Only the lines from the opening of the material through the one containing "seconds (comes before" should be reproduced, each exactly as it stands.

*** Opening of DATASET RECORDS ***

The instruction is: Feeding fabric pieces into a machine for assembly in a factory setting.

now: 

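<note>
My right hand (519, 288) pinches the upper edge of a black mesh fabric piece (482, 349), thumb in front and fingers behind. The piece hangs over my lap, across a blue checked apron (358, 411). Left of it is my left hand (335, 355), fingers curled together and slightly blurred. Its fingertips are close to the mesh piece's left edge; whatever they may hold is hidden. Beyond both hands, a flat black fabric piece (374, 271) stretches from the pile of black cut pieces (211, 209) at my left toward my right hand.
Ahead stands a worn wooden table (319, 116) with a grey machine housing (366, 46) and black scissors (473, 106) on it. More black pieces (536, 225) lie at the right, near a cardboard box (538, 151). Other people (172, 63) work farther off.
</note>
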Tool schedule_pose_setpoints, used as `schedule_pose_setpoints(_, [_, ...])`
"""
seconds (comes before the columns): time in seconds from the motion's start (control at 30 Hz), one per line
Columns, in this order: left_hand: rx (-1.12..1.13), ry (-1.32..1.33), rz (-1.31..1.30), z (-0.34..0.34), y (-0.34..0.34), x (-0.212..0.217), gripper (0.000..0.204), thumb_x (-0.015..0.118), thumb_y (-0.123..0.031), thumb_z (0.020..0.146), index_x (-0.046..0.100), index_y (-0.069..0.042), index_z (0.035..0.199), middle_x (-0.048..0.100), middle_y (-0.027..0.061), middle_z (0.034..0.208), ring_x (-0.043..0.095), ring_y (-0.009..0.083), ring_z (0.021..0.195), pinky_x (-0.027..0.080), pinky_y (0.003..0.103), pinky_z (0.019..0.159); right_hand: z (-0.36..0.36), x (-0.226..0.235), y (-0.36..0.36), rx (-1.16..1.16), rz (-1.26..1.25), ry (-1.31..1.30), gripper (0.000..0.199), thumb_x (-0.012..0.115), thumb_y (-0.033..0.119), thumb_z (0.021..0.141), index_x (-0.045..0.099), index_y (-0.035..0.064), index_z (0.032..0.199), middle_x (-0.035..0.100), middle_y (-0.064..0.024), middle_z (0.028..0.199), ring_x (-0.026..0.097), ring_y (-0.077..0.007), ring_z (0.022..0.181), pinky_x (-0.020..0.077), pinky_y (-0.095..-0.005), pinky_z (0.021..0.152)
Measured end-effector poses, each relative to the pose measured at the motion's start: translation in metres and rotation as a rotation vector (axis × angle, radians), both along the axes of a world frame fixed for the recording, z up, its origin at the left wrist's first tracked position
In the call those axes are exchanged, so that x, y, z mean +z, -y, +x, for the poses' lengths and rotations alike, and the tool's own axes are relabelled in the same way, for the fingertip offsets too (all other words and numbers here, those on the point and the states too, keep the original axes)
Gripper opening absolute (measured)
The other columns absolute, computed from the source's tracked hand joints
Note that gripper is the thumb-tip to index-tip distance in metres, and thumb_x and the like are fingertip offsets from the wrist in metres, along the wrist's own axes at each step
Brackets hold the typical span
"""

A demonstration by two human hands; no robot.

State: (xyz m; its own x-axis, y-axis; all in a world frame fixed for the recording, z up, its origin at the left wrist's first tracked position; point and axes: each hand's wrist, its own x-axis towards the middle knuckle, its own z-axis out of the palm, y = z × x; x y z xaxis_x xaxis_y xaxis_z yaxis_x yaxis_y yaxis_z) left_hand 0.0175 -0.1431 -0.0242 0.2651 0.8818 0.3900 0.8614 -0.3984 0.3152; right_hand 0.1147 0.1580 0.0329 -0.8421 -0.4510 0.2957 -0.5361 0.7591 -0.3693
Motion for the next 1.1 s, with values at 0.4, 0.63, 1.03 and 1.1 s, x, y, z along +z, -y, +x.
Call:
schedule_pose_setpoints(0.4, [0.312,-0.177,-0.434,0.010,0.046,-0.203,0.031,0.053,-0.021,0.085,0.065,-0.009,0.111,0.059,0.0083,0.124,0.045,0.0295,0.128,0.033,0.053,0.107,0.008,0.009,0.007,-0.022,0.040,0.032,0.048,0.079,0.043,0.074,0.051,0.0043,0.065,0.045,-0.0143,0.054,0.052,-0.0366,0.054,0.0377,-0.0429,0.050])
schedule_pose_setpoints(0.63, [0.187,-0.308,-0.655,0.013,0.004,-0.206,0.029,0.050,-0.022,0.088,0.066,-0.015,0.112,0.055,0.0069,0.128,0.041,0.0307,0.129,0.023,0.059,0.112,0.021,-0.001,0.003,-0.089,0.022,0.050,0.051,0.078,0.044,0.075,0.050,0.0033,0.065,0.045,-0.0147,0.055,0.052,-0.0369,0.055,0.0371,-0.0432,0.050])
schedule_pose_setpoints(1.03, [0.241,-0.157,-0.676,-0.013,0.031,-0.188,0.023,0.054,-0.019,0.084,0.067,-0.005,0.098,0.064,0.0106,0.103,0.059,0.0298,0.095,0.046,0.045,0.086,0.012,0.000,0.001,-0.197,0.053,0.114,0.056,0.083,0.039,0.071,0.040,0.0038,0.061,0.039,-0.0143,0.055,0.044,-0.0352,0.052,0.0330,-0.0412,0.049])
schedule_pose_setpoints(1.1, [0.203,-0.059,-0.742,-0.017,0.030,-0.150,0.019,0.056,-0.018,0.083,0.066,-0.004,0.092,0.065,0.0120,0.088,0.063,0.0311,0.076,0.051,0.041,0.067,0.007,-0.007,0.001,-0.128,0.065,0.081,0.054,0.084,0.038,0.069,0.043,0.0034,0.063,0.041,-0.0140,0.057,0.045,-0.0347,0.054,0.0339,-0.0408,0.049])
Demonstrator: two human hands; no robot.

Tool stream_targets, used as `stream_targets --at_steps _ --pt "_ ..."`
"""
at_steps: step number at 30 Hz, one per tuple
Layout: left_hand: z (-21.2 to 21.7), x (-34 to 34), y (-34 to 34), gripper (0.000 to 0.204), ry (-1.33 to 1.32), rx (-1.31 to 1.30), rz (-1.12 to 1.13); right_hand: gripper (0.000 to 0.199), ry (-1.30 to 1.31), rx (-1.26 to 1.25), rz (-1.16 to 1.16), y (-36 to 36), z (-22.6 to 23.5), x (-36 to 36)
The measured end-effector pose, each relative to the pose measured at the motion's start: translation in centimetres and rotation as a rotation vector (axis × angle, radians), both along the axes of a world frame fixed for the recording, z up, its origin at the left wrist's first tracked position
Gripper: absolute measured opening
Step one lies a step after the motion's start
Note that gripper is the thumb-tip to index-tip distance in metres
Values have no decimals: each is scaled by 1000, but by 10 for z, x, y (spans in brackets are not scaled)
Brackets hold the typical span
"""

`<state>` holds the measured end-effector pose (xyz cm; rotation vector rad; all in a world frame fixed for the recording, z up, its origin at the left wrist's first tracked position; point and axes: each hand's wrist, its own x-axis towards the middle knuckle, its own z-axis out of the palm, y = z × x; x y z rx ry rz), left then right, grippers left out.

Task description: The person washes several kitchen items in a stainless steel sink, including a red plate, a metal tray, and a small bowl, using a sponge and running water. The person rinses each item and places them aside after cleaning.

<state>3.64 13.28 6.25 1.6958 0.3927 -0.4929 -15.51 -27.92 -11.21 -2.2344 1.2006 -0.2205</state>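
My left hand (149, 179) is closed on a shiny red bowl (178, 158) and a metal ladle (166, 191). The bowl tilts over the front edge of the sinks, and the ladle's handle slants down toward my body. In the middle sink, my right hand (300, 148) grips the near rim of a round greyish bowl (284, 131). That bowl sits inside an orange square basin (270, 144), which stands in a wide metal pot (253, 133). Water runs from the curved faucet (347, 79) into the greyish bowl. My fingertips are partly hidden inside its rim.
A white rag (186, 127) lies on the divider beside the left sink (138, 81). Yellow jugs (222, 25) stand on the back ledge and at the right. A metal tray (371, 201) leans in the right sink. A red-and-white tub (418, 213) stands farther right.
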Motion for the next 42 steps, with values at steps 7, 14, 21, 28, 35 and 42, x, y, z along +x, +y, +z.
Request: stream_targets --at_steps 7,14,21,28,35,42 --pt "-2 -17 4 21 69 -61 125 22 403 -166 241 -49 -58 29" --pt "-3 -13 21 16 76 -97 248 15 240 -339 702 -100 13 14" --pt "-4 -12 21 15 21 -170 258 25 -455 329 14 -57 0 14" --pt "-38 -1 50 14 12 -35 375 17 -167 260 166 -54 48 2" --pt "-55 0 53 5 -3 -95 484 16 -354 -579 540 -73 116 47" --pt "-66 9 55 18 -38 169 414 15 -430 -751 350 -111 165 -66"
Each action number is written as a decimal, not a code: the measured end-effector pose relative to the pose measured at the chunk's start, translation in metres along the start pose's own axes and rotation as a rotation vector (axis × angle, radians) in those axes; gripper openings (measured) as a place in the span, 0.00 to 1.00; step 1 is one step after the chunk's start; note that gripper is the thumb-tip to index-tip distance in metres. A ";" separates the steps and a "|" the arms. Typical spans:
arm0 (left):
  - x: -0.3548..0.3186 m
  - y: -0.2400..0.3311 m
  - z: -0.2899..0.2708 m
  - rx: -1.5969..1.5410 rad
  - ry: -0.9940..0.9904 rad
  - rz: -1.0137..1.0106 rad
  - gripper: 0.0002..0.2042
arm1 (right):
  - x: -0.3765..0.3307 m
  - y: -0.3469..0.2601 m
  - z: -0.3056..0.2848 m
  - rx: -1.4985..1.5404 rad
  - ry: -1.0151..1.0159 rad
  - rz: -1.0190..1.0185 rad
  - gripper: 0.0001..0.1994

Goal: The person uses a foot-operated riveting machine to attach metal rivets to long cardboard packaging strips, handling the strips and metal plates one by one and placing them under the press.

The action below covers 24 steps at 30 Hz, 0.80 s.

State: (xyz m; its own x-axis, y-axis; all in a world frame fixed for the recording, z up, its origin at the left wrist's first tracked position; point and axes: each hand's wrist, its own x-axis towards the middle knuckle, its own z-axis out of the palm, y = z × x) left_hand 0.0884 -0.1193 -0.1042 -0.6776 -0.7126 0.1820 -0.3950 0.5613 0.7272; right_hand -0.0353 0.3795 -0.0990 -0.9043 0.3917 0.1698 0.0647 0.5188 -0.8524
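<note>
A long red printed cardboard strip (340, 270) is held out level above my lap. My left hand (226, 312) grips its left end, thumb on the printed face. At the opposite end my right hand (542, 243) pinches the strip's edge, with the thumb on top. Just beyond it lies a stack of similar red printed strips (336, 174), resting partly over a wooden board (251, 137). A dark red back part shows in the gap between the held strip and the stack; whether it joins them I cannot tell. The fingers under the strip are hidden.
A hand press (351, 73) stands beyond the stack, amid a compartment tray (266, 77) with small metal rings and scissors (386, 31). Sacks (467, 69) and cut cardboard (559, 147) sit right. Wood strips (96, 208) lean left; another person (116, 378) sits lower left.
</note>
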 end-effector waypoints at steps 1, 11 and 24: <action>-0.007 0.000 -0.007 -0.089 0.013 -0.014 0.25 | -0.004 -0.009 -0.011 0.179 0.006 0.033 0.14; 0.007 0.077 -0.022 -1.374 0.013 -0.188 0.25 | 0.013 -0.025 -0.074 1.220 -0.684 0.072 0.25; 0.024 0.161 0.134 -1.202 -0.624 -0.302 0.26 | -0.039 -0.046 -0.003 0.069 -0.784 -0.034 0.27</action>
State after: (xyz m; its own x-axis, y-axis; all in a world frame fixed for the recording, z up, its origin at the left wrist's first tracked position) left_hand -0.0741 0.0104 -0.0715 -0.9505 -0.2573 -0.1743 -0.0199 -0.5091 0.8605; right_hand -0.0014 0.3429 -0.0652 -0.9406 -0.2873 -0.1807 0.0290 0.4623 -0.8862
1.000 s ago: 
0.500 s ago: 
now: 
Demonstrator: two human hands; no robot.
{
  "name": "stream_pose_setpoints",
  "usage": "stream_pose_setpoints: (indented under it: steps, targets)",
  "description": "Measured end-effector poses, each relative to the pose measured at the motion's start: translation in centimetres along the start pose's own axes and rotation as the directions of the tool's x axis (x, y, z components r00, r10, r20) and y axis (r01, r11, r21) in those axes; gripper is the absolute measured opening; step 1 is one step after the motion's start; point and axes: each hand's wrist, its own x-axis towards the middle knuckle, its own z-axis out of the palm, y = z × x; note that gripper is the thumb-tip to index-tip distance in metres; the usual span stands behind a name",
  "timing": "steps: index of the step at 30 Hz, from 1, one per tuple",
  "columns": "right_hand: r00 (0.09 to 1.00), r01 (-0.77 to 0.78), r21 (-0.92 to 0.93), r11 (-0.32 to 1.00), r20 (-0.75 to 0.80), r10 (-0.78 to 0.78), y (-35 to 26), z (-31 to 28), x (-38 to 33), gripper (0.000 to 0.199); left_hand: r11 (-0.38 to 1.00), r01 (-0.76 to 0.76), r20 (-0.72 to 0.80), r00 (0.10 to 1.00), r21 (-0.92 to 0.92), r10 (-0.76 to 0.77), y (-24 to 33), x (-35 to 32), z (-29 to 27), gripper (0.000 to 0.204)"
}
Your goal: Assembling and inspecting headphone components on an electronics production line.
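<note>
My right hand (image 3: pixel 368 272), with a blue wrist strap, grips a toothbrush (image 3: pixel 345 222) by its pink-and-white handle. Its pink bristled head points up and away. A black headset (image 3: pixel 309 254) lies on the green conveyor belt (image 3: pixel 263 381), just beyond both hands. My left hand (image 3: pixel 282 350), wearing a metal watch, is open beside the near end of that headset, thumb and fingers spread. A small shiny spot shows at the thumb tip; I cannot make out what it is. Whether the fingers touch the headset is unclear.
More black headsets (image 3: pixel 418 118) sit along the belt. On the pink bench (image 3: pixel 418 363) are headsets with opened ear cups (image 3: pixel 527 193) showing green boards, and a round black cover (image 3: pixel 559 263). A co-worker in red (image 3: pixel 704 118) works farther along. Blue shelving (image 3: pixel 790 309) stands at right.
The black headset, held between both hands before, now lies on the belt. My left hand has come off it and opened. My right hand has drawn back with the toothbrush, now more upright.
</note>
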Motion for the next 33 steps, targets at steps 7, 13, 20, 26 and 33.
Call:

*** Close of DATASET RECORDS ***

**REPLY TO THE TASK:**
The instruction is: Feeding fabric pieces into a machine for assembly in a factory setting.

now: 

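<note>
My right hand (519, 288) pinches the upper edge of a black mesh fabric piece (482, 349), thumb in front and fingers behind. The piece hangs over my lap, across a blue checked apron (358, 411). Left of it is my left hand (335, 355), fingers curled together and slightly blurred. Its fingertips are close to the mesh piece's left edge; whatever they may hold is hidden. Beyond both hands, a flat black fabric piece (374, 271) stretches from the pile of black cut pieces (211, 209) at my left toward my right hand.
Ahead stands a worn wooden table (319, 116) with a grey machine housing (366, 46) and black scissors (473, 106) on it. More black pieces (536, 225) lie at the right, near a cardboard box (538, 151). Other people (172, 63) work farther off.
</note>
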Tool schedule_pose_setpoints, used as `schedule_pose_setpoints(_, [_, ...])`
"""
seconds (comes before the columns): time in seconds from the motion's start (control at 30 Hz), one per line

Nothing more is required for this exercise.